Viability of preparations used. The majority of the experiments in this study were carried out on strands of tissue divided into small balls of tissue (~0.3-0.4 mm in diameter) by ligatures. Several lines of evidence suggest that although the balls of tissue were small they were unlikely to be damaged significantly by the dissection procedure: 1) all balls studied showed stable spontaneous activity; 2) the regional differences in electrical activity of the small balls have been consistently observed in various studies in our laboratories in Japan and England (see, e.g., Refs. 28, 35) since we first reported them in 1985 (26); and 3) the electrical activity of the small balls is similar to the electrical activity recorded from similar sites in the intact sinoatrial node (26), and the electrical activity of the small balls prepared using ligatures is similar to that of small balls prepared by cutting (39).
Nature of 4-AP-sensitive current. Ito is blocked by 4-AP with EC50 values of 0.2-0.5 mM (6, 41). Kv4.2 and Kv4.3 channels are probably responsible for Ito, although it has been suggested that Kv1.4 is responsible (6, 10, 15). Ultrarapid delayed rectifier K+ currents (IK,ur) are also blocked by 4-AP, with EC50 values ranging from 5 µM to 1 mM (44). Kv1.5 and possibly Kv3.1 channels may be responsible for such currents (13, 14, 44). In sinoatrial node cells, 4-AP blocks a transient outward current (8, 33) and, in addition, a sustained outward current (4, 21). Here it is assumed that the sustained current is a noninactivating component of Ito. However, it is possible that it is a separate current (possibly an IK,ur). We have recently cloned a Kv4.2 channel from a rabbit sinoatrial node cDNA library, and the channel when expressed in Xenopus oocytes is similar (but not identical) to Ito in the rabbit sinoatrial node (E. Conley, J. Hancox, and M. R. Boyett, unpublished observations). In addition, using immunocytochemistry we have shown the presence of Kv1.5 in the guinea pig sinoatrial node (11). The concentration of 4-AP used in the present study is sufficient to block any of the currents above. The dose dependence of the effect of 4-AP on action potential duration (Fig. 7B) is comparable to that of Ito.
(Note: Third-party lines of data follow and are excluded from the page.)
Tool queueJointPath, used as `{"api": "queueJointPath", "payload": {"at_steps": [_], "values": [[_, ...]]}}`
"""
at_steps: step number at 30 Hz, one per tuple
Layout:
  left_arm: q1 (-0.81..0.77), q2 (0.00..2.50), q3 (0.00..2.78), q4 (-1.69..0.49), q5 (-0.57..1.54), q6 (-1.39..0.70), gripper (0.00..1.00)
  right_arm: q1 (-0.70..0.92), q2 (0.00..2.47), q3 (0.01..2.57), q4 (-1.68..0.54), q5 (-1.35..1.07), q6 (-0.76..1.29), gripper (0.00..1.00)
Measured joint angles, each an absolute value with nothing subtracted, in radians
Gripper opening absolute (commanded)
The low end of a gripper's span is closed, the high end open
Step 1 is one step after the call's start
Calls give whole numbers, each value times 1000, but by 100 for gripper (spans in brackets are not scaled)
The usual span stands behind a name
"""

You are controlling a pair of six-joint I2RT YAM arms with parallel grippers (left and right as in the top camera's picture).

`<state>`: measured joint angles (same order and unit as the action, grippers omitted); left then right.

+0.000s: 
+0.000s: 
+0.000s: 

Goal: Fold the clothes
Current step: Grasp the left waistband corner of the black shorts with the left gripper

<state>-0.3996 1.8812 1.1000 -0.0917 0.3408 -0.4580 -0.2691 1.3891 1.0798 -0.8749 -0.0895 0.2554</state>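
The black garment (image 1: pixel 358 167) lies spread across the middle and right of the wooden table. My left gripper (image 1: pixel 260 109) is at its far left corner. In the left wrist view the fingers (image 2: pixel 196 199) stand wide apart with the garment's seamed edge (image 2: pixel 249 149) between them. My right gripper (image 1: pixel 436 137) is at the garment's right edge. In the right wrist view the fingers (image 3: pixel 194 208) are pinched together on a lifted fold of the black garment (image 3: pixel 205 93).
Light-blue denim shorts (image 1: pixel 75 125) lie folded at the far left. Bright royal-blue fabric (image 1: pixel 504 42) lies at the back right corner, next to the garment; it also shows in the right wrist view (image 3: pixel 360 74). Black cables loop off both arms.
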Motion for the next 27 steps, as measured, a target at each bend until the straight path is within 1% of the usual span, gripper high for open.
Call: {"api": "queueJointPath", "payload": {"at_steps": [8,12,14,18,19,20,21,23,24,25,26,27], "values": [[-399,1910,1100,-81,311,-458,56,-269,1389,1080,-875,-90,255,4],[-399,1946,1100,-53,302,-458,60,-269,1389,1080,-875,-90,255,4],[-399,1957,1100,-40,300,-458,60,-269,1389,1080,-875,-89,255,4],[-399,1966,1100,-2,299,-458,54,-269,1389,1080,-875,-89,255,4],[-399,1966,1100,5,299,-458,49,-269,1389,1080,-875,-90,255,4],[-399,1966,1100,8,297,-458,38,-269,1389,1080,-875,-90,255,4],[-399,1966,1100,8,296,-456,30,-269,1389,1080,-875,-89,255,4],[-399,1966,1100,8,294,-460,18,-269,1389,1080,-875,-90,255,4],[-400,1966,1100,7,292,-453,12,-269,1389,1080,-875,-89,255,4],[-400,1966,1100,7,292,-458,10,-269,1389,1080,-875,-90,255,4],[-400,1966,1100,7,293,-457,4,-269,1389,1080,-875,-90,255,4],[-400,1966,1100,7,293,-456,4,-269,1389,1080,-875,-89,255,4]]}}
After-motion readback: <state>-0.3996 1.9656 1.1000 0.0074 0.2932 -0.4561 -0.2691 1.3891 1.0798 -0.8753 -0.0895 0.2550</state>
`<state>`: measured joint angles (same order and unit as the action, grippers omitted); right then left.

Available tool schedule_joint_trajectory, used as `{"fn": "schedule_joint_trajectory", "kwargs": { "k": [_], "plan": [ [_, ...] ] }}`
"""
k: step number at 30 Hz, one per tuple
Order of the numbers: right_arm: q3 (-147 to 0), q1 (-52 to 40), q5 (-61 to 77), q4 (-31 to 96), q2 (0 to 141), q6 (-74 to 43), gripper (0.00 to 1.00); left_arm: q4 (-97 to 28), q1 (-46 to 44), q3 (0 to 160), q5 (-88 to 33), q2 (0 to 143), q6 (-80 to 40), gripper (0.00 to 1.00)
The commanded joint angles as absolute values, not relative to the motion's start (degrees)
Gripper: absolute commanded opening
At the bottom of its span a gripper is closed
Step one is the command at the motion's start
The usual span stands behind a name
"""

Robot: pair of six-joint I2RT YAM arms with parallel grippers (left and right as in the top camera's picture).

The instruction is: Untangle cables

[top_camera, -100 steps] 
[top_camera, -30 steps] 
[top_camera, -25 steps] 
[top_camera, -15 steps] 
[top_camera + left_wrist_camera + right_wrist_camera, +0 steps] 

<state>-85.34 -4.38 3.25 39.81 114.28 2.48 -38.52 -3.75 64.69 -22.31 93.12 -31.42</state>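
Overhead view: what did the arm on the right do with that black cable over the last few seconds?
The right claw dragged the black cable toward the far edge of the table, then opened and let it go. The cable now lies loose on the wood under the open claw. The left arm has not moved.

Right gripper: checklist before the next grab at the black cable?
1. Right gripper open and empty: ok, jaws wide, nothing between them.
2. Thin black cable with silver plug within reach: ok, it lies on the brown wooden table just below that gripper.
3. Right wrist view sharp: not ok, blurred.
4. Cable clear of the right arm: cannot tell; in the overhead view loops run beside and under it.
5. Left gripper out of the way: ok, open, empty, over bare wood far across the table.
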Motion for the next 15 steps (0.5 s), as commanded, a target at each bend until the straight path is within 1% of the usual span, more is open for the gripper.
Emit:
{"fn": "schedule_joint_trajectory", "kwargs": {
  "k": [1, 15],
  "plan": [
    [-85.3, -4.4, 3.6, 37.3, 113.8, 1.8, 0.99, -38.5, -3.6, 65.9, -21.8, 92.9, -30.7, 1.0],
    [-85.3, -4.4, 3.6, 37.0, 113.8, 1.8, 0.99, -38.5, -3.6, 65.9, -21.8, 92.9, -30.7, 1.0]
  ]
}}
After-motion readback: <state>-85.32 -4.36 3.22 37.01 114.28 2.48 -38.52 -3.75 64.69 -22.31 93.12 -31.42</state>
4-AP can affect other currents. In skeletal muscle, 4-AP blocks the ATP-sensitive K+ current (IK,ATP), with an EC50 value of 3.3 mM at 0 mV (7). However, IK,ATP is not expected to be present in the sinoatrial node under normal conditions. In sheep cardiac Purkinje fibers, 4-AP blocks the background inward rectifying K+ current (IK,1) (42), but this current is absent from the sinoatrial node (20). Finally, another K+ current, the muscarinic K+ current (IK,ACh), is reported to be activated by 4-AP (34). In our experiments on rabbit sinoatrial node cells, 4-AP only blocked a transient outward current and a sustained outward current during depolarizing pulses (4); it had no effect on the holding current at60 mV (see also Ref. 21).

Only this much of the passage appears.